To each his own. I've had good moqueca in Rio, Salvador, my house. And I know that Bahian chow commands a high price in Rio especially.
But, 1) I wouldn't call the Siri Mole restaurant I was in was not a particularly upscale ambience; I don't need baianas, etc. But this place was just about average. Nothing special. It certainly didn't seem like a 50 buck per entree and higher sort of place. 2) The moqueca I had was not very good. It was mediocre. It lacked complexity, it lacked depth. It was so so. To me. You may have had better experiences there. Maybe they have a new chef, I don't know. But it was not a good meal.
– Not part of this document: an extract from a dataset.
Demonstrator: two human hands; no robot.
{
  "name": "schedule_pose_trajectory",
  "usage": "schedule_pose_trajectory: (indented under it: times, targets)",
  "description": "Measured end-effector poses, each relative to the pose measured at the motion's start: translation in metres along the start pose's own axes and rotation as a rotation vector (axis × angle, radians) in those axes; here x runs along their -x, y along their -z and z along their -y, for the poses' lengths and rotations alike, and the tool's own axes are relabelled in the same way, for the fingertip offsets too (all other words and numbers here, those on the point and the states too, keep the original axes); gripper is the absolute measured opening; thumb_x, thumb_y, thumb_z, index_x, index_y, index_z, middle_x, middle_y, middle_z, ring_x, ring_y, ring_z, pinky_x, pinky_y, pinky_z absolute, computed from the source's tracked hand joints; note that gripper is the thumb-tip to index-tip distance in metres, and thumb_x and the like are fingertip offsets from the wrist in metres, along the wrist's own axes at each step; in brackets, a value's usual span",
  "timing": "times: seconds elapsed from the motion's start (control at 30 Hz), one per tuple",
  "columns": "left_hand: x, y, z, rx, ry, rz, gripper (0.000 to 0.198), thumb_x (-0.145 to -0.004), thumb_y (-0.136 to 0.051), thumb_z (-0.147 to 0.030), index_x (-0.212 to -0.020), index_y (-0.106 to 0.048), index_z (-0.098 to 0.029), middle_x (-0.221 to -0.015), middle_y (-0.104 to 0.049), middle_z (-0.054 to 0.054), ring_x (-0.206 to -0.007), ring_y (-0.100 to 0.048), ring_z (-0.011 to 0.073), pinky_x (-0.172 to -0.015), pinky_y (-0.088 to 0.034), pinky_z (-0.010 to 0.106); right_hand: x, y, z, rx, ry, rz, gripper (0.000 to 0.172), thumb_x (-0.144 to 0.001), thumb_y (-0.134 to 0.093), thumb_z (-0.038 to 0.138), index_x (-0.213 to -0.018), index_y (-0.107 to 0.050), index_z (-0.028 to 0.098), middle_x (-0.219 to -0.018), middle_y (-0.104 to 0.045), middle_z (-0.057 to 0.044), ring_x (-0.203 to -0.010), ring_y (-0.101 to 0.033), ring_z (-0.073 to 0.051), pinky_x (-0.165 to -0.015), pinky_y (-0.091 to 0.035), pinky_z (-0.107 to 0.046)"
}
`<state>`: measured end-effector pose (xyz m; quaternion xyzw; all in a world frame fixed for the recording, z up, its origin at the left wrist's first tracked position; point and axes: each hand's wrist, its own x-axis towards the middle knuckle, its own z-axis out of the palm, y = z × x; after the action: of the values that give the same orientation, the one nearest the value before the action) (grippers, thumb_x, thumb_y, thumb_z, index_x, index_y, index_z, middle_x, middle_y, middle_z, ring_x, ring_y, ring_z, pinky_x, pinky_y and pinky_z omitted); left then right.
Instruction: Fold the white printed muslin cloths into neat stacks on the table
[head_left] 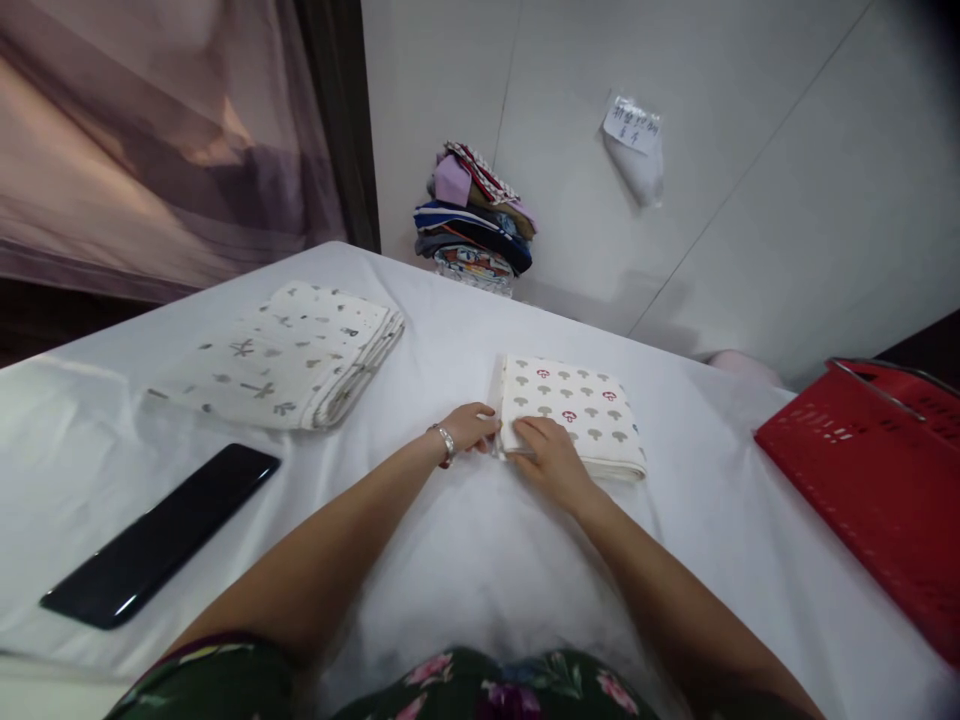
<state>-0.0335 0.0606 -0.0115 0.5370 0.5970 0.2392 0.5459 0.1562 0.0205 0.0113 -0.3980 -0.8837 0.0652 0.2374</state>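
Close together, the 2 bare hands work at the left side of a folded mushroom-print cloth (585, 400), which lies flat near the middle of a white-covered table (442, 350). The left hand (474, 428), with a silver bracelet (448, 446) at its wrist, has its fingertips drawn together on the edge of some clear plastic (496, 382) that runs along the cloth's left side. The right hand (556, 466) rests with bent fingers on the cloth's near left corner; I cannot tell whether its thumb and fingers are pinching anything there. Rows of grey mushrooms and 3 red ones show on the white fabric, and its folded layers show at the near right edge.

Further out to the left, a larger folded cloth (292, 350) with small grey and brown motifs lies on the table, well apart from the hands. Nearer the person is a glossy black slab (165, 535), set at a slant. At the right edge of the view stands a red basket (870, 460) with a perforated side and a metal handle.

Beyond the table's far edge, a stack of folded clothes (476, 225) sits on the pale floor (570, 80). Right of it lies a clear packet (637, 170) with a handwritten label. A mauve drape (187, 130) fills the upper left.
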Motion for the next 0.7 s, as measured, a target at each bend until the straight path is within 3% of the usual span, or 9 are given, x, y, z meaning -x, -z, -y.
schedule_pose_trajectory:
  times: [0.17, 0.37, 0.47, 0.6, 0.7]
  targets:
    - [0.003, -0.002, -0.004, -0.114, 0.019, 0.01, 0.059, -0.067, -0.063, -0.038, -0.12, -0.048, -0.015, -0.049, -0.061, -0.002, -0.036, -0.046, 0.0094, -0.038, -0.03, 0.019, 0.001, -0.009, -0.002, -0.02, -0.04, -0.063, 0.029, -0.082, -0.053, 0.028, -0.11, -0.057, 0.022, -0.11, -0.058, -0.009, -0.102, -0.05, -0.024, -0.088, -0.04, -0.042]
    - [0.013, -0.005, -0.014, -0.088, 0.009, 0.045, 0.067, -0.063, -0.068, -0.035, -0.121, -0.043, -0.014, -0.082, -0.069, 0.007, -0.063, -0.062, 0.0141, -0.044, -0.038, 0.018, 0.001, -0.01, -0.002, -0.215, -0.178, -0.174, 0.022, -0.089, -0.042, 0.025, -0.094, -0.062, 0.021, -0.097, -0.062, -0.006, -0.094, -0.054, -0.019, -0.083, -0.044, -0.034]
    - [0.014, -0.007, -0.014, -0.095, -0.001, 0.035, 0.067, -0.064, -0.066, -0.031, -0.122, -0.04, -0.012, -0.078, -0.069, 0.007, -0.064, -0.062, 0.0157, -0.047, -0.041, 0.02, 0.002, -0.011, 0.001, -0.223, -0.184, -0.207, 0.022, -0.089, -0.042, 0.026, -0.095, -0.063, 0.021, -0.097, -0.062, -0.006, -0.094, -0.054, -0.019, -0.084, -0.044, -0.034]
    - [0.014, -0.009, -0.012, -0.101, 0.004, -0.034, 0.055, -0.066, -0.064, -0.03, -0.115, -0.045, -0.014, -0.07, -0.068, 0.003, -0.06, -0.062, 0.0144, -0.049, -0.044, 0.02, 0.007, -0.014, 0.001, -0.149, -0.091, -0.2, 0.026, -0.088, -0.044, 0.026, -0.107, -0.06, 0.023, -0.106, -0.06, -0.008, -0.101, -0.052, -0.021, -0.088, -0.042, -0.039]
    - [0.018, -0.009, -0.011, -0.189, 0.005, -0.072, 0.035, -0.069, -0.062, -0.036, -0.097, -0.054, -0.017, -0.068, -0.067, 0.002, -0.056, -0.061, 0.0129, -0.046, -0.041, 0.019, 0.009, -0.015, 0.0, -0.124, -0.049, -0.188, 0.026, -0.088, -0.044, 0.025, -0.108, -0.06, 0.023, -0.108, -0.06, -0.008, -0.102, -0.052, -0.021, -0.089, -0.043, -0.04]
Had it been 5 bucks, it would have been a bad value in my opinion because, to me, it WAS mediocre. Maybe the ingredients were fresh and of good quality, but maybe they were not in the correct proportions. Maybe they forgot something. But, and this is the crux, if I pay more than 50 bucks for an ala carte entree made from mostly very simple ingredients and maybe 8-10 ounces of modest shrimp, well it had better ROCK AND ROLL. I'm not complaining about the price itself, I'm stating that, just because it's considered a fine dining restaurant, doesn't make it so, and doesn't give them an excuse to coast, serving the kind of food I had.
And the coffee was absolutely terrible. The worst I've had in Brazil this trip....
I would never go back, nor recommend it to anyone.